- _Exercise objective_
What are the lines from the one containing "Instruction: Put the" through the last line of the records below? Return them exactly, leaving out pictures.

*** Begin section ***

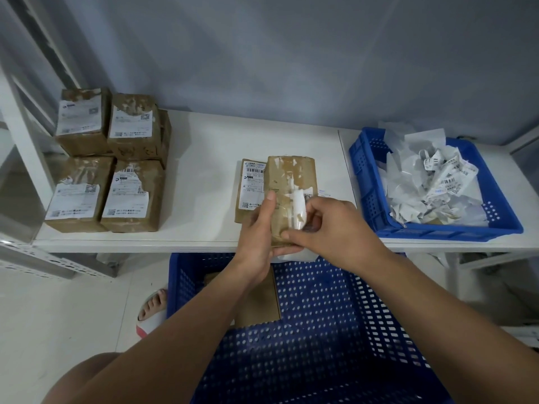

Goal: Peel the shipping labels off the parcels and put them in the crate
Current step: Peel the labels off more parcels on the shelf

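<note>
Left hand (258, 228) wraps the brown parcel (287, 176) from its side and braces it above the white shelf's (204, 170) front edge, so its face is steady for peeling. Right hand (329, 228) pinches the half-lifted white label (299, 209), curling it back, probably to avoid tearing. On the shelf's right end, the small blue crate (367, 176) holds crumpled labels (437, 176). 1 labelled parcel (250, 185) lies on the shelf behind.
</note>
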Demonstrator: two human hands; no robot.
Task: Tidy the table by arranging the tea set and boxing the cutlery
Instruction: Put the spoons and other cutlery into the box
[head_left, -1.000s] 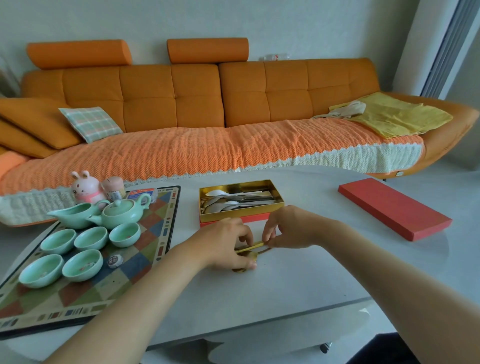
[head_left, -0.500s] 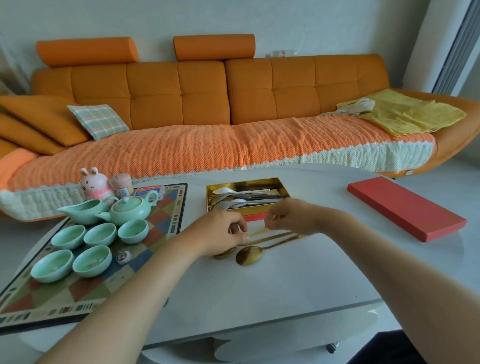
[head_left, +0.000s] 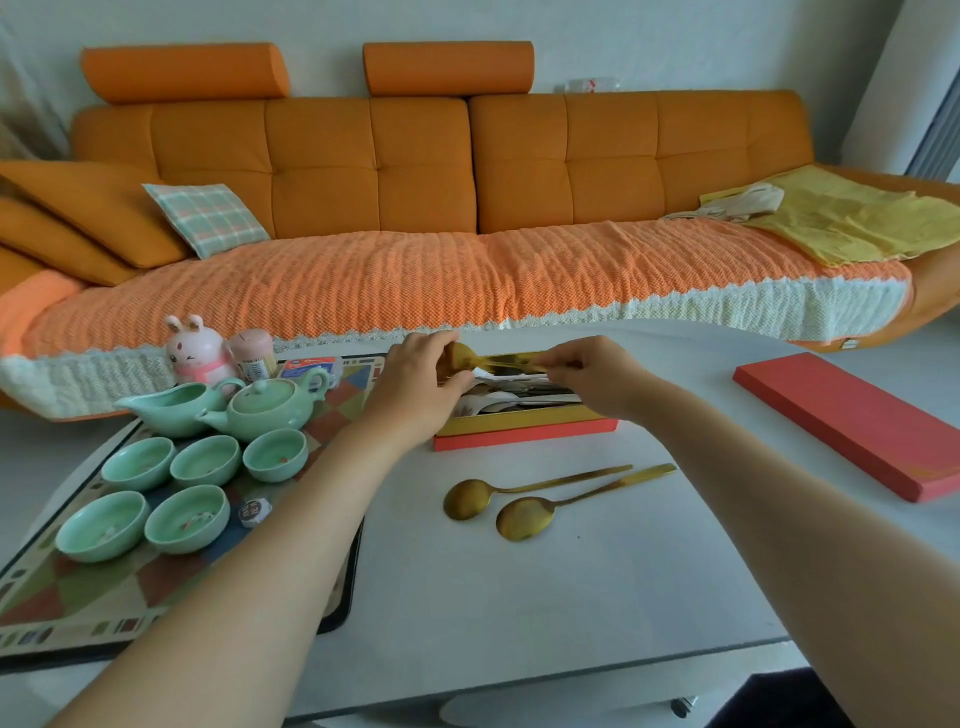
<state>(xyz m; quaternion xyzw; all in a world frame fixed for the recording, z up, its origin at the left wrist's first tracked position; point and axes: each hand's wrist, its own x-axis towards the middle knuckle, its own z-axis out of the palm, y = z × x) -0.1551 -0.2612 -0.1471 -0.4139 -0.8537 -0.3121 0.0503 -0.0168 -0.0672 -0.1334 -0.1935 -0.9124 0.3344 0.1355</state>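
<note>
A gold spoon (head_left: 498, 359) hangs level over the box (head_left: 519, 415) at the table's (head_left: 519, 597) far edge, its bowl gripped by the left hand (head_left: 415, 387) and its handle pinched by the right hand (head_left: 592, 374). Best lay it lengthwise atop the cutlery (head_left: 519, 399) inside, lowering both ends together. Two more spoons (head_left: 464, 500) wait mid-table. One lid (head_left: 852, 421) lies toward the right edge, and five cups (head_left: 202, 460) and one teapot (head_left: 270, 400) sit left.

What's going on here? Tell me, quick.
A person is boxing cutlery. Both hands hold one gold spoon over the open box: the left hand grips the bowl end, the right hand pinches the handle. Two other gold spoons lie on the table in front of it, the red lid lies to the right, and the tea set sits on the tray at left.
</note>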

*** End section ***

- _Result_
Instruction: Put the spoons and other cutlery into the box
[head_left, -1.000s] 
[head_left, -0.500s] 
[head_left, +0.000s] 
<state>(xyz m; quaternion xyzw; all in a world frame fixed for the recording, z up, its origin at the left wrist's first tracked position; point and axes: each hand's wrist, its own x-axis towards the middle knuckle, its own z-axis out of the palm, y = z × x) -0.1551 -0.2612 -0.1471 -0.4139 -0.8537 -0.3121 0.0503 -0.0168 -0.0672 -0.1334 -0.1935 -0.9124 0.3344 0.1355</state>
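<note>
A gold spoon (head_left: 498, 359) hangs level over the box (head_left: 519, 415) at the table's (head_left: 519, 597) far edge, its bowl gripped by the left hand (head_left: 415, 387) and its handle pinched by the right hand (head_left: 592, 374). Best lay it lengthwise atop the cutlery (head_left: 519, 399) inside, lowering both ends together. Two more spoons (head_left: 464, 500) wait mid-table. One lid (head_left: 852, 421) lies toward the right edge, and five cups (head_left: 202, 460) and one teapot (head_left: 270, 400) sit left.

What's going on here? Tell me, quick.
A person is boxing cutlery. Both hands hold one gold spoon over the open box: the left hand grips the bowl end, the right hand pinches the handle. Two other gold spoons lie on the table in front of it, the red lid lies to the right, and the tea set sits on the tray at left.
</note>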

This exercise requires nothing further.